Respect | Arky Starch - Roar Like A Bass

Arky Starch

Bass It Up

Born and raised in Belgium (Turnhout), Arky Starch is an accomplished bass guitarist who plays guitar and keyboard. He specializes in DUB and REGGAE music.

Arky Starch’s artistic journey began at a young age, with his older brother Lowie buying him his first bass guitar in 1994. Membership in various bands followed. During these years, he honed his bass player and musician skills. Along the way, he also collaborated with Heartwash and Yosa (Dub Tales), to name a few. These experiences helped him expand his musical knowledge above and beyond the realms of just bass guitar and composition, harmonization, and the rudimentary components of Roots and Dub. In 2004 Starch began to branch out as an artist, focusing on understanding using software, MIDI, and technology to create complex, intricate music.

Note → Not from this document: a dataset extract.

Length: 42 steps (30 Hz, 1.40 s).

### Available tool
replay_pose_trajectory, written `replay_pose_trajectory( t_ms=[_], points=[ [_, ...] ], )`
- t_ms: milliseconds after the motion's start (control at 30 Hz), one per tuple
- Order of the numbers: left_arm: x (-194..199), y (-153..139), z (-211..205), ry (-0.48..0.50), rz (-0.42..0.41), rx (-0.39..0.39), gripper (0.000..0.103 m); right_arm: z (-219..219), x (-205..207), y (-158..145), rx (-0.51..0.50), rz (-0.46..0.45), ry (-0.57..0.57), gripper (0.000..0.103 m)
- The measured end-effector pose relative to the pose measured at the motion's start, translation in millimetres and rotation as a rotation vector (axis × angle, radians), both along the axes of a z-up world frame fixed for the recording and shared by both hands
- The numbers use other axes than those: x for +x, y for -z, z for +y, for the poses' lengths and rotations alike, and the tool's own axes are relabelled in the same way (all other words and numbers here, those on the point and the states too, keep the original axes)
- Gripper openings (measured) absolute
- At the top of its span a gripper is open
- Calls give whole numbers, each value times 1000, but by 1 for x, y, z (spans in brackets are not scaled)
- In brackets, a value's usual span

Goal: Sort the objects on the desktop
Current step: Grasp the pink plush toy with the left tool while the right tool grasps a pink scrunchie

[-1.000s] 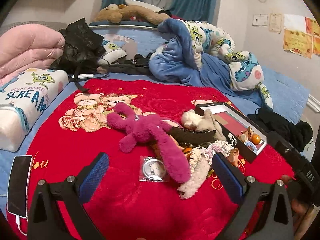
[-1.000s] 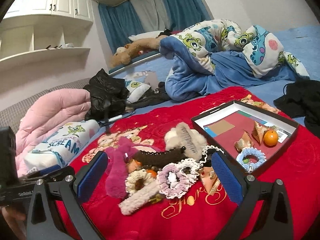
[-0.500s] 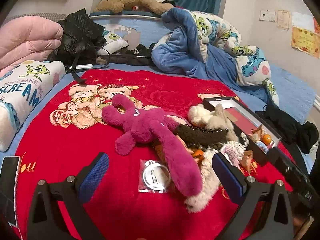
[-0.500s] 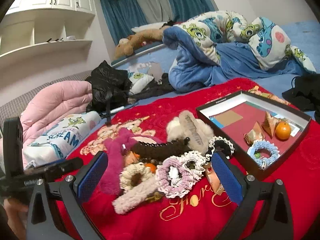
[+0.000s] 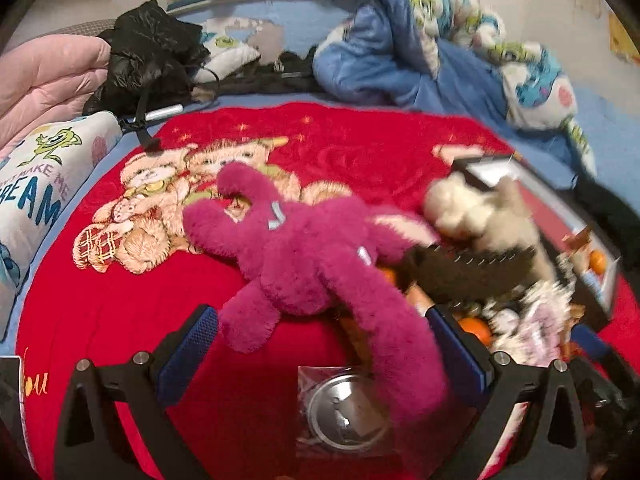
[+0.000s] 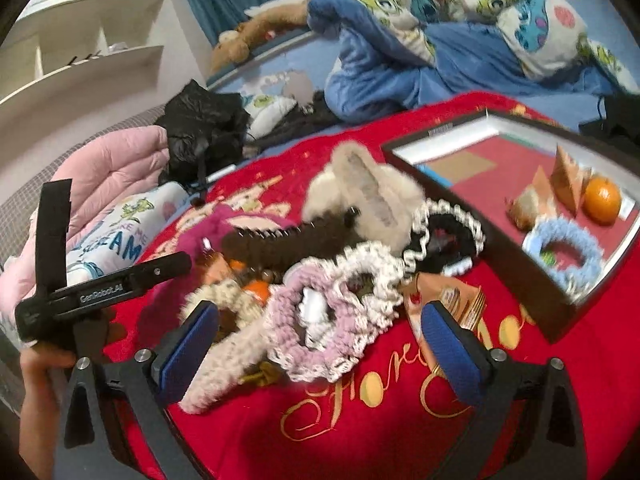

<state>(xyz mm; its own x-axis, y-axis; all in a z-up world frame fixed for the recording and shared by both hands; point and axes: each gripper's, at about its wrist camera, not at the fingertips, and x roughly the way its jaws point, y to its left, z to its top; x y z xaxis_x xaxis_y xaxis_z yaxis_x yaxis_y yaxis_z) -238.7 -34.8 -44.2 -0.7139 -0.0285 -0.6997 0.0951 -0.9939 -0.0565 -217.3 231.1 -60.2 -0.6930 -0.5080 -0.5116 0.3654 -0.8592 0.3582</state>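
Observation:
A magenta plush toy (image 5: 304, 256) lies on the red blanket, one long limb reaching between the fingers of my open left gripper (image 5: 324, 348). A bagged metal disc (image 5: 344, 412) lies just below. My open right gripper (image 6: 320, 336) straddles a pink-and-white crocheted scrunchie (image 6: 336, 312) in a pile with a dark brown hair clip (image 6: 288, 240), a beige fluffy clip (image 6: 368, 196) and a black-and-white scrunchie (image 6: 444, 236). A black box (image 6: 532, 280) at right holds an orange (image 6: 602, 199), a blue scrunchie (image 6: 564, 252) and folded paper pieces. The left gripper's body (image 6: 100, 284) shows at the right view's left.
A red blanket (image 5: 120, 300) covers the bed. A white printed pillow (image 5: 36, 184), pink duvet (image 5: 48, 80) and black bag (image 5: 148, 52) lie at left. A blue rumpled blanket (image 5: 400, 52) lies behind. White shelves (image 6: 80, 40) stand at far left.
Both grippers have moved forward and lower toward the pile. The magenta plush limb now lies between the left fingers; the pink scrunchie now sits between the right fingers.

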Motion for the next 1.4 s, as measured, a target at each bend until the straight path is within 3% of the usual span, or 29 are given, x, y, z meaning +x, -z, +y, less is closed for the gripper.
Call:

Since June 2020, he has worked with Jesse King, aka DUBMATIX, to master all his songs and to assist in building a solid sound for his musical production.

Arky Starch’s discography includes two EPs, ‘Dub Faith’ and ‘Give it a Walk’ featuring Ragga Yves, a debut album, ‘Soul Sensi,’ on the Dubophonic label, and six singles with Micky B. + 3 singles with Ragga Yves.

Bass it Up

“Being a bass player, I wanted to highlight my specialty and came up with the idea of “BASS IT UP,” and at the same time had a vision of the artwork: me standing next to my Bass with some gear and looking toward my Bass like it is going to explode.

I started working on new tracks, and this time I wanted to improve the individual sounds, like the skanks and other instrumentation. So I asked Danny Elmes to play some guitar riffs, which can be heard on “Rub a Rub it” and “Power Dub.”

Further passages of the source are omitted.